At the end of the year that we left behind just a few days ago independent media houses were treated to one of Home Affairs Minister Clement Rohee’s familiar tirades about media-driven conspiracies designed to undermine the image of his ministry in general and the police in particular. This newspaper has grown accustomed to Mr Rohee’s tirades which, frequently, bear a striking resemblance to pure theatre. Still, we believe that the importance of his office provides good enough reason for what he says to be taken seriously. Mr Rohee, of course, has long contrived his own particular way of attracting media and public attention. Often, he does so by making utterances that appear to rely for their claim to public importance on the extent of their sensationalism rather than on their accuracy. That is the context in which we place Mr Rohee’s Old Year’s Day remarks.
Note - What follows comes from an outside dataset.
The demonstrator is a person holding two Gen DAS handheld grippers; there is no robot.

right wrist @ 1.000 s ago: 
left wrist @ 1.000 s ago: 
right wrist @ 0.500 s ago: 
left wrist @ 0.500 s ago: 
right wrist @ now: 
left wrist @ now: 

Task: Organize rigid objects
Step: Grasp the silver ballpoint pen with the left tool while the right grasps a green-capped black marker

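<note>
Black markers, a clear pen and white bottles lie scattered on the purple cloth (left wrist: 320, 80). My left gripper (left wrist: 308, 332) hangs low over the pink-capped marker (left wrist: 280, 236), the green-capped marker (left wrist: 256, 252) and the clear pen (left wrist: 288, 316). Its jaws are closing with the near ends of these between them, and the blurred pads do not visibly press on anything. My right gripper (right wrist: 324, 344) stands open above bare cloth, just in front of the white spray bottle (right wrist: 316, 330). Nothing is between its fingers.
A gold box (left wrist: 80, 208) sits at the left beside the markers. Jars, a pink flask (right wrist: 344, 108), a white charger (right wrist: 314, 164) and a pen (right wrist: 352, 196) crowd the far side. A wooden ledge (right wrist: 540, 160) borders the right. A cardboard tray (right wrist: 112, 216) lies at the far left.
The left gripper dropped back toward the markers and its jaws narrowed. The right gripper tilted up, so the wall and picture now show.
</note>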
Still, however far-fetched Mr Rohee’s Old Year’s Day comments may seem, there is a real danger in his thesis which, in the main, appears to anchor sections of the media to political conspiracies to undermine or perhaps even derail the political administration in one unspecified way or another. And while we feel entirely at liberty to describe Mr Rohee’s claim as arrant nonsense we are, nonetheless, mindful of the fact that the propagation of such views might well injure media/police relations in unexpected and decidedly unwholesome ways.
And where in the world did Mr Rohee get it into his head that there are “huge profits” to be made by sections of the media “who deliberately paint the Ministry [of Home Affairs] in a bad light”? Would it not be altogether appropriate for him to order a thorough investigation into what one assumes is the serious allegation of payments for leaks from the Force, the most important department within his portfolio?
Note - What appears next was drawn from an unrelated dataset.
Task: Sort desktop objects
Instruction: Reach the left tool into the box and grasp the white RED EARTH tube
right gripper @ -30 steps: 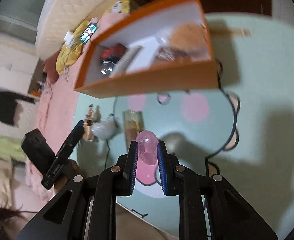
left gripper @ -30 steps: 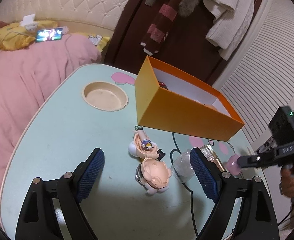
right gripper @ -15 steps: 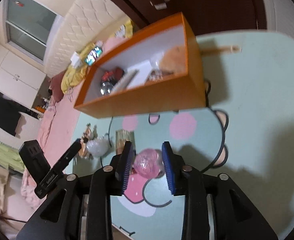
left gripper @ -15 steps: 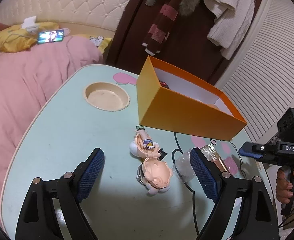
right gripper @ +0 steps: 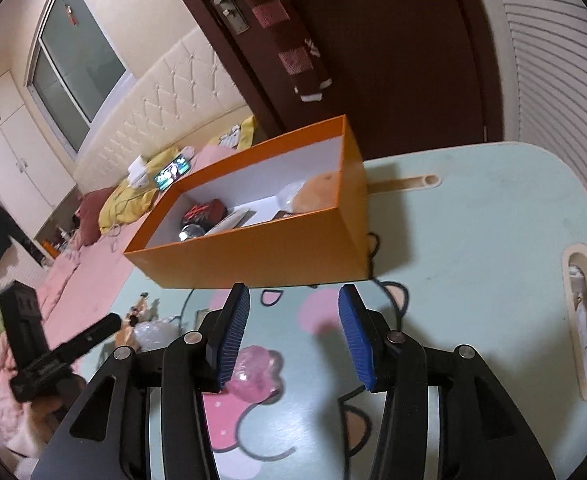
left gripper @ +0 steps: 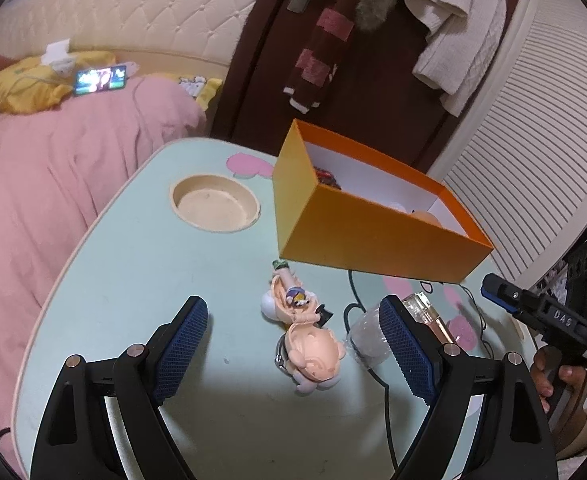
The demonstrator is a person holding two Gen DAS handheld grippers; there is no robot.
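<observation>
Below the right gripper point(right gripper: 293, 336) — jaws spread — lies a pink toy point(right gripper: 255, 376).

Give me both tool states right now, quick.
Left tool: open, holding nothing.
Right tool: open, holding nothing; pink toy lies on the table.

— What can't you make out?
— My right claw's left finger point(right gripper: 229, 336) covers part of the pink toy point(right gripper: 255, 376). The orange box point(left gripper: 373, 236) wall hides most of its contents.
— Anything else?
— The clear wrapper point(left gripper: 363, 336) sits partly behind my left claw's right finger point(left gripper: 407, 354).
</observation>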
It would hardly be an overstatement to suggest there that the Home Affairs Minister’s perception of 2014 as being a “relatively successful year for law enforcement agencies” and that “peace and good order in our society prevailed” during the year is both at variance with the facts but wildly fanciful. Not only does Mr Rohee’s utterance completely ignore the continually escalating threat which the various forms of criminal activity pose to public safety, it overlooks, astonishingly, evidence of a near complete absence of institutions that represent law and order in large swathes of the Republic and, as a consequence, the prevalence of ‘wild west’ arrangements for self-protection in the face of unchecked crime.
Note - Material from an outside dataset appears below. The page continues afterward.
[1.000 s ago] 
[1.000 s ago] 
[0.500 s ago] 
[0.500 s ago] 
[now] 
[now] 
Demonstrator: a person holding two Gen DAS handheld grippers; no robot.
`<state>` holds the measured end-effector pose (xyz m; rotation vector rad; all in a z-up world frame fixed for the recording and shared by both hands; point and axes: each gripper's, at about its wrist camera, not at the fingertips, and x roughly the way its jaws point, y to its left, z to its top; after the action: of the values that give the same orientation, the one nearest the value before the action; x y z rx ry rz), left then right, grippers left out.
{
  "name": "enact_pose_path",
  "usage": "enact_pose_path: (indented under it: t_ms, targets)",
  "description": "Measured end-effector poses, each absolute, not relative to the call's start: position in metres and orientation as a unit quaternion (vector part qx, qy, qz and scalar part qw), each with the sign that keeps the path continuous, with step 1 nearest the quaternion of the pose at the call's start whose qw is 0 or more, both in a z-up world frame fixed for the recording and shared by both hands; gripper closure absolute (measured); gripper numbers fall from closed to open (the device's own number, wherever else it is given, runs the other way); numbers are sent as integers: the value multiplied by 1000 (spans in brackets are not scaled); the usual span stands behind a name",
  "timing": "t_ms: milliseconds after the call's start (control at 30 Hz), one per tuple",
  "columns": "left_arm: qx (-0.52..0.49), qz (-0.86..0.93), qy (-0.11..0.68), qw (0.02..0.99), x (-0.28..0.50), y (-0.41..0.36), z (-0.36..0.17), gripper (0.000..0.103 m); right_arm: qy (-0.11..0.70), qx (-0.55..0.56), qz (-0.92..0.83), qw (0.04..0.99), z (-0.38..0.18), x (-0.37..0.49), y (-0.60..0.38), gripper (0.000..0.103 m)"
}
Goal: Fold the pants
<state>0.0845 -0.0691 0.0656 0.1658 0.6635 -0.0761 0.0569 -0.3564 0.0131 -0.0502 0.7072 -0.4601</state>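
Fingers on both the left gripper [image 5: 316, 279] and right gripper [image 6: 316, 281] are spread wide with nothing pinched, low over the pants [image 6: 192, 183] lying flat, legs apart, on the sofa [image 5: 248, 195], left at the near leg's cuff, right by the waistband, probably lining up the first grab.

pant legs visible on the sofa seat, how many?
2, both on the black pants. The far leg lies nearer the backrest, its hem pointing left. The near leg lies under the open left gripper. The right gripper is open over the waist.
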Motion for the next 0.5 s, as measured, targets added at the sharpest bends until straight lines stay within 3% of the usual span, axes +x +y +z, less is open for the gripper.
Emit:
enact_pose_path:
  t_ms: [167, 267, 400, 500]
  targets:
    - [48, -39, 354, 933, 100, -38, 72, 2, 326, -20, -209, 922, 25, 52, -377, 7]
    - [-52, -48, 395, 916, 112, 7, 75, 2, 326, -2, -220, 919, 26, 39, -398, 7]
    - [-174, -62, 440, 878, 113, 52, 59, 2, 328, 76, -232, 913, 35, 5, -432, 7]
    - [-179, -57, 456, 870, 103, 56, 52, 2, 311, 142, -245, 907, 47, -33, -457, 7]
That Mr Rohee so often appears ill at ease with the reportage of independent media houses really has less to do with his theories of political conspiracies designed to discredit his ministry and the incumbent political administration and more to do with the fact that an unfettered press with no axes to grind will continue to expose the gaping gap between the obligations of the Force and its capacity to meet those obligations with anything resembling an acceptable level of effectiveness. If this newspaper will not ever be unmindful of a public comment by the Home Affairs Minister it cannot allow his fanciful conspiratorial theories pass without appropriate comment.